When I put it all down like that, turns out we have seriously accomplished a lot.  Insert standing ovation here.

Now please return to your seats for the second act featuring...YOU!!  We couldn’t have done all this without your help and encouragement.  I’m not letting you off the hook (because we still have a long ways to go), but it would be a good time to give yourself a pat on the back.  Because since October 2012 when we publicly announced our desire to adopt, you have helped us raise $7,800 in donations towards our $15,000 goal.  For my fellow mush brains, this is over halfway there (confirmed by a calculator- so I know it to be true)!  In just 5 months!  You guys are really showing off; I think Jesus is blushing.

To be on the receiving end of generosity like this is beyond humbling.  It feels backwards.  The opposite of the whole “pull yourself up by your bootstraps” approach.  Admitting you need help is hard, it’s uncomfortable.  You simultaneously open yourself and your family up for both blessings and scrutiny.  Because by accepting that we cannot do this on our own, we’ve drawn a line in the sand.  Our pursuit of worldly achievement- the picket fences, polo shirts, and self-sufficiency of the American Dream-is done.  We don’t need that kind of validation or approval from others anymore.

Granted, our culture’s standard for success or prosperity permeates EVERYTHING.  Pinpointing areas where you are “lacking” (according to society) is as simple as finishing a pint of Ben and Jerry's.  Beauty, fame, fortune.  Just check out the closest magazine cover if you need a reminder.  Our perspective needs to change.  One of my best friends, Beth, said it so well that I'm stealing her words.  “Success is not defined by wealth, status, or career, but is as unique and individual as a snowflake, and only defined by God.”  Wow.  Not only is she gorgeous, insightful, and smart (she takes after me ;) ), but she’s RIGHT.  Purpose is given, not earned.  We can’t buy our way into a meaningful existence.

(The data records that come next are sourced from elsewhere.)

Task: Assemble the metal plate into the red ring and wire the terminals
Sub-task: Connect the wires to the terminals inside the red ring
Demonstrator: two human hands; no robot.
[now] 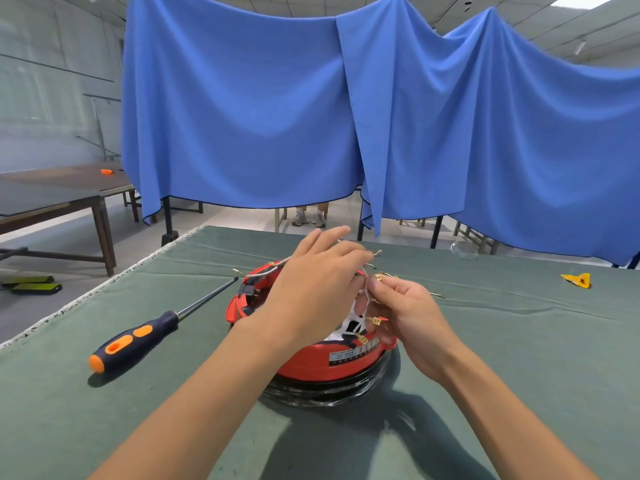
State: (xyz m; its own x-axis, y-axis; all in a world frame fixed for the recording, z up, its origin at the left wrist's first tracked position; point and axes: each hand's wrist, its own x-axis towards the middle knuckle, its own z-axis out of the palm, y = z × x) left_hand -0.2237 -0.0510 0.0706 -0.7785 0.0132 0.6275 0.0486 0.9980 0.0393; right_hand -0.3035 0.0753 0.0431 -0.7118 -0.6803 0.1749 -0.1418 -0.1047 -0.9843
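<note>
The red ring (304, 363) sits on a black base in the middle of the green table, with a label strip on its front wall. White wires (362, 297) with brass terminals (375, 320) rise from its inside. My left hand (311, 289) lies over the ring's middle, fingers on a wire, and hides most of the inside, so the metal plate is not visible. My right hand (405, 306) pinches a white wire just right of the left hand, above the ring's right side. Another brass terminal (362, 339) hangs near the front rim.
A screwdriver (138, 336) with a dark blue and orange handle lies left of the ring, tip pointing toward it. A yellow scrap (576, 280) lies at the far right. The table's left edge (104, 289) runs diagonally. Blue curtains (346, 116) hang behind the table.
</note>
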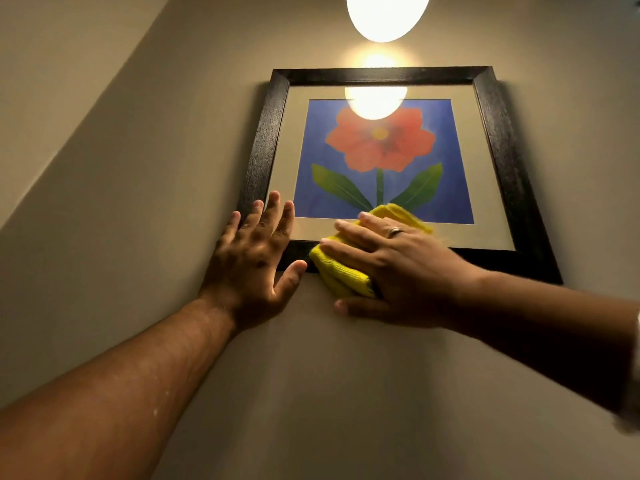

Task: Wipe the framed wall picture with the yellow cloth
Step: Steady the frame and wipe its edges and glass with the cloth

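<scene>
A framed picture (268,133) hangs on the wall above me: black wooden frame, pale mat, a red flower on blue under glass. My left hand (254,258) lies flat with fingers spread over the frame's lower left corner, holding nothing. My right hand (398,268) presses a folded yellow cloth (341,277) against the bottom rail of the frame, near its left half. Part of the cloth pokes out above my fingers onto the mat and glass; the rest is hidden under my palm. A ring sits on one finger of that hand.
A glowing round lamp (388,12) hangs above the picture and reflects in the upper glass. The beige wall (138,168) spreads bare to the left and below. A sloped ceiling edge (86,109) runs diagonally at the upper left.
</scene>
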A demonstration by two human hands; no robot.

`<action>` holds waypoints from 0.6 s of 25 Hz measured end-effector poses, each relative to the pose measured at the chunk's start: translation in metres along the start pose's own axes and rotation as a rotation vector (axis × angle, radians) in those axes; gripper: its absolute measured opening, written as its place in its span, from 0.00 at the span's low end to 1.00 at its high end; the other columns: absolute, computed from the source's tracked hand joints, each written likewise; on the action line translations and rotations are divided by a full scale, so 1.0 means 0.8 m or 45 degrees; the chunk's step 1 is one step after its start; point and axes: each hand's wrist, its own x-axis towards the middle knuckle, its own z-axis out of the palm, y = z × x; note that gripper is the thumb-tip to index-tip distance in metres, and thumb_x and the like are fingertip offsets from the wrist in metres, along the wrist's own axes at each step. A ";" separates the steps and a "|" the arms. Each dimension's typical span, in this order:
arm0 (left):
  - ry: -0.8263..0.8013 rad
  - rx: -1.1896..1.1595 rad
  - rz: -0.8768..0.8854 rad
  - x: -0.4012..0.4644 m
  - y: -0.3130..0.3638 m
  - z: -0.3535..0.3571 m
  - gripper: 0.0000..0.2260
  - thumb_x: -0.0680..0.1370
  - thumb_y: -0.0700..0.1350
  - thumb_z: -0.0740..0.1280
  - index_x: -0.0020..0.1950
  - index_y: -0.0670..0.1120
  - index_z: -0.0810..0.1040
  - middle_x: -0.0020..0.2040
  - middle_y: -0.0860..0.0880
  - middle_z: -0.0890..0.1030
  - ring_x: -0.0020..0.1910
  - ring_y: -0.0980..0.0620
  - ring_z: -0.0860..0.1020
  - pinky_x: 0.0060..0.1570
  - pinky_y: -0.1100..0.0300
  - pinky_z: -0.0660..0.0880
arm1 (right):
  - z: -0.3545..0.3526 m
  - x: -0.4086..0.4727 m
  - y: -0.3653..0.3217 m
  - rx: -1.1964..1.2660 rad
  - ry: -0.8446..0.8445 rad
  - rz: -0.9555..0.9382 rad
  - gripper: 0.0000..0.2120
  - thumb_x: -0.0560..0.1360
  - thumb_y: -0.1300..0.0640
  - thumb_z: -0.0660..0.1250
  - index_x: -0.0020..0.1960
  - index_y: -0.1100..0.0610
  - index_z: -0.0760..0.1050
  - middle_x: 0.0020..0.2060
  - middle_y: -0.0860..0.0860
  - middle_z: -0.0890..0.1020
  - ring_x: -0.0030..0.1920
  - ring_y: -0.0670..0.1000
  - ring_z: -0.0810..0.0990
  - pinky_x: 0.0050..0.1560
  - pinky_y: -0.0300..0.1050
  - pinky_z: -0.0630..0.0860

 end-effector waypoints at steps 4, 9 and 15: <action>-0.011 0.021 -0.011 -0.001 0.001 0.001 0.34 0.75 0.63 0.49 0.79 0.50 0.49 0.81 0.44 0.49 0.79 0.41 0.53 0.77 0.41 0.52 | 0.025 -0.063 0.020 -0.031 -0.003 0.047 0.42 0.69 0.23 0.50 0.76 0.44 0.50 0.77 0.51 0.57 0.76 0.59 0.57 0.74 0.61 0.58; -0.023 0.059 -0.008 -0.001 0.000 0.001 0.34 0.76 0.64 0.48 0.79 0.51 0.51 0.80 0.44 0.52 0.78 0.40 0.54 0.76 0.41 0.51 | 0.014 -0.074 0.026 -0.005 0.025 0.142 0.40 0.70 0.24 0.49 0.76 0.44 0.53 0.75 0.54 0.64 0.73 0.62 0.64 0.71 0.61 0.61; -0.020 0.045 -0.005 -0.002 0.002 -0.001 0.33 0.76 0.63 0.48 0.79 0.51 0.52 0.80 0.44 0.51 0.79 0.40 0.53 0.76 0.41 0.52 | 0.022 0.011 -0.026 0.141 0.072 0.163 0.32 0.75 0.39 0.57 0.76 0.44 0.51 0.78 0.54 0.54 0.77 0.60 0.54 0.75 0.57 0.53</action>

I love a good illustration of a point, especially if it includes a movie.  The clip below catches us at the tail end of “It’s a Wonderful Life”.  Our main character, George, has been through hell and back.  Because of a substantial deficit at his business, he became convinced his life wasn’t worth living.  This impending ruin literally drove him to the brink, where he nearly committed suicide.  Deliverance came only in the discovery that EVERY life, regardless of how hopeless or meager it seems, is a blessing.  When you live with integrity and kindness (as George had), the ripples reach further than we may ever know.  This is beautifully portrayed as family and friends show up to rescue George and his business.  Among the crowd is George’s younger brother Harry- a military hero, triumphant and successful by  anyone’s standards, raising a glass to honor his sibling.

George’s expression after Harry’s toast is perhaps my favorite part of the movie.  His shock, confusion, and awe are familiar to me.  That look has been repeated on our faces time and time again as your generous donations continue to roll in.  Through this, we’ve learned that the real riches of life are not displayed in a bank account balance.  They come from the “investments” we make in the lives of others--and that they, in turn, make in us.  This is wealth beyond compare, the true and lasting success that comes from sacrifice.